■ MATERIAL FOR THIS TASK:
--- --- ---

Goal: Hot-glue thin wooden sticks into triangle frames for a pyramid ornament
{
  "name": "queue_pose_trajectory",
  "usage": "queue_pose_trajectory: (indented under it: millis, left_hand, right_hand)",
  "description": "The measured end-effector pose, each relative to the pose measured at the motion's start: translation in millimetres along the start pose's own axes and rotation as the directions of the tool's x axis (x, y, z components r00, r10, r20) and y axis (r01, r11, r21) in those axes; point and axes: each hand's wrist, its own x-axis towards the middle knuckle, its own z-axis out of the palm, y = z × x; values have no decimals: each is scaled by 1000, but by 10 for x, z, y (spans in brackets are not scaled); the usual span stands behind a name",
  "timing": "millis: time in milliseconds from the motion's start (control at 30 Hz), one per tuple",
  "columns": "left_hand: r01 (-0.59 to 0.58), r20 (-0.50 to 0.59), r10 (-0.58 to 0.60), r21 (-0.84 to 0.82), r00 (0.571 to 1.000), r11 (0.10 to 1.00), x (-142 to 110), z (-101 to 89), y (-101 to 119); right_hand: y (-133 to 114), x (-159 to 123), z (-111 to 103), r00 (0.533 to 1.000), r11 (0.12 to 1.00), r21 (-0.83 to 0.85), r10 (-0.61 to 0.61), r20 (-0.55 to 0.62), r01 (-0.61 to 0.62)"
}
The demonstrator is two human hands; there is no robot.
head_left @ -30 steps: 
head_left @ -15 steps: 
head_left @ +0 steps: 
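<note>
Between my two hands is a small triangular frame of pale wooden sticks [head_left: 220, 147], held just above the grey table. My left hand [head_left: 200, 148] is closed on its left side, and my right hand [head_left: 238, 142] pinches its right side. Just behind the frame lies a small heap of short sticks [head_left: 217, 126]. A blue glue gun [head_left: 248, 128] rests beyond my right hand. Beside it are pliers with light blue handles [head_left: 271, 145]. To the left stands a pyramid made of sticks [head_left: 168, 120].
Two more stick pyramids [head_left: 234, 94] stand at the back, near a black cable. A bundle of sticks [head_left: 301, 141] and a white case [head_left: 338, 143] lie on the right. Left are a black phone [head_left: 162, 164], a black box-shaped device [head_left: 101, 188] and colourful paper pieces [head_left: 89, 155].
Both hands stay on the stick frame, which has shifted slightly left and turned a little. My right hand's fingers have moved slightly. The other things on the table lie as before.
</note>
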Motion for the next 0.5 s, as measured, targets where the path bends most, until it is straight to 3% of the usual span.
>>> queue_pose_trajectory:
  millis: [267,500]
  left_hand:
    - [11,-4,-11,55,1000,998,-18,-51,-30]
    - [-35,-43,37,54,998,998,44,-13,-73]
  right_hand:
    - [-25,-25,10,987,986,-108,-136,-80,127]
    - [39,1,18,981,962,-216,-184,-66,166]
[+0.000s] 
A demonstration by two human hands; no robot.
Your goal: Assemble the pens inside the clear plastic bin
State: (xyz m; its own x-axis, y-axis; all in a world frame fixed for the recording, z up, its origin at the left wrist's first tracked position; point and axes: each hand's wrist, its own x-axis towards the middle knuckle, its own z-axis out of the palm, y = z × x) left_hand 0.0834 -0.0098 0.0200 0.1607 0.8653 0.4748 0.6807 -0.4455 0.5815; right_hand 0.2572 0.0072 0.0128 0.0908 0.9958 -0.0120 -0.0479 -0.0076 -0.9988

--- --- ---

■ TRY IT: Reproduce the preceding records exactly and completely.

■ SOLUTION FOR THIS TASK:
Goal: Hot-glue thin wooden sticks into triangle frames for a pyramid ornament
{
  "name": "queue_pose_trajectory",
  "usage": "queue_pose_trajectory: (indented under it: millis, left_hand, right_hand)",
  "description": "The measured end-effector pose, each relative to the pose measured at the motion's start: translation in millimetres along the start pose's own axes and rotation as the directions of the tool's x axis (x, y, z components r00, r10, r20) and y axis (r01, r11, r21) in those axes; point and axes: each hand's wrist, its own x-axis towards the middle knuckle, its own z-axis out of the palm, y = z × x; values have no decimals: each is scaled by 1000, but by 10 for x, z, y (spans in brackets are not scaled); the usual span stands behind a name",
  "timing": "millis: time in milliseconds from the motion's start (control at 30 Hz), one per tuple",
  "columns": "left_hand: r01 (-0.59 to 0.58), r20 (-0.50 to 0.59), r10 (-0.58 to 0.60), r21 (-0.84 to 0.82), r00 (0.571 to 1.000), r11 (0.10 to 1.00), x (-142 to 110), z (-101 to 89), y (-101 to 119); right_hand: y (-133 to 114), x (-159 to 123), z (-111 to 103), r00 (0.533 to 1.000), r11 (0.12 to 1.00), r21 (-0.83 to 0.85), r10 (-0.61 to 0.61), r20 (-0.55 to 0.62), r01 (-0.61 to 0.62)"
}
The demonstrator is two human hands; there is no robot.
head_left @ -30 steps: 
head_left @ -15 steps: 
head_left @ +0 steps: 
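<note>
Between my two hands is a small triangular frame of pale wooden sticks [head_left: 220, 147], held just above the grey table. My left hand [head_left: 200, 148] is closed on its left side, and my right hand [head_left: 238, 142] pinches its right side. Just behind the frame lies a small heap of short sticks [head_left: 217, 126]. A blue glue gun [head_left: 248, 128] rests beyond my right hand. Beside it are pliers with light blue handles [head_left: 271, 145]. To the left stands a pyramid made of sticks [head_left: 168, 120].
Two more stick pyramids [head_left: 234, 94] stand at the back, near a black cable. A bundle of sticks [head_left: 301, 141] and a white case [head_left: 338, 143] lie on the right. Left are a black phone [head_left: 162, 164], a black box-shaped device [head_left: 101, 188] and colourful paper pieces [head_left: 89, 155].
Both hands stay on the stick frame, which has shifted slightly left and turned a little. My right hand's fingers have moved slightly. The other things on the table lie as before.
</note>
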Motion for the next 0.5 s, as measured, targets where the path bends most, until it is straight to 3% of the usual span.
>>> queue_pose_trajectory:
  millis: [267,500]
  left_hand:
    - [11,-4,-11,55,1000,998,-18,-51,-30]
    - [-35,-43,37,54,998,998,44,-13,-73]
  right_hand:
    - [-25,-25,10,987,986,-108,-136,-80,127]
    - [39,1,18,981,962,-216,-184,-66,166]
[+0.000s] 
A demonstration by two human hands; no robot.
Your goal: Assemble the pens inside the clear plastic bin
State: (xyz m; its own x-axis, y-axis; all in a world frame fixed for the recording, z up, its origin at the left wrist's first tracked position; point and axes: each hand's wrist, its own x-axis towards the middle knuckle, its own z-axis out of the palm, y = z × x) left_hand 0.0834 -0.0098 0.0200 0.1607 0.8653 0.4748 0.6807 -0.4455 0.5815; right_hand 0.2572 0.0072 0.0128 0.0908 0.9958 -0.0120 -0.0479 -0.0076 -0.9988

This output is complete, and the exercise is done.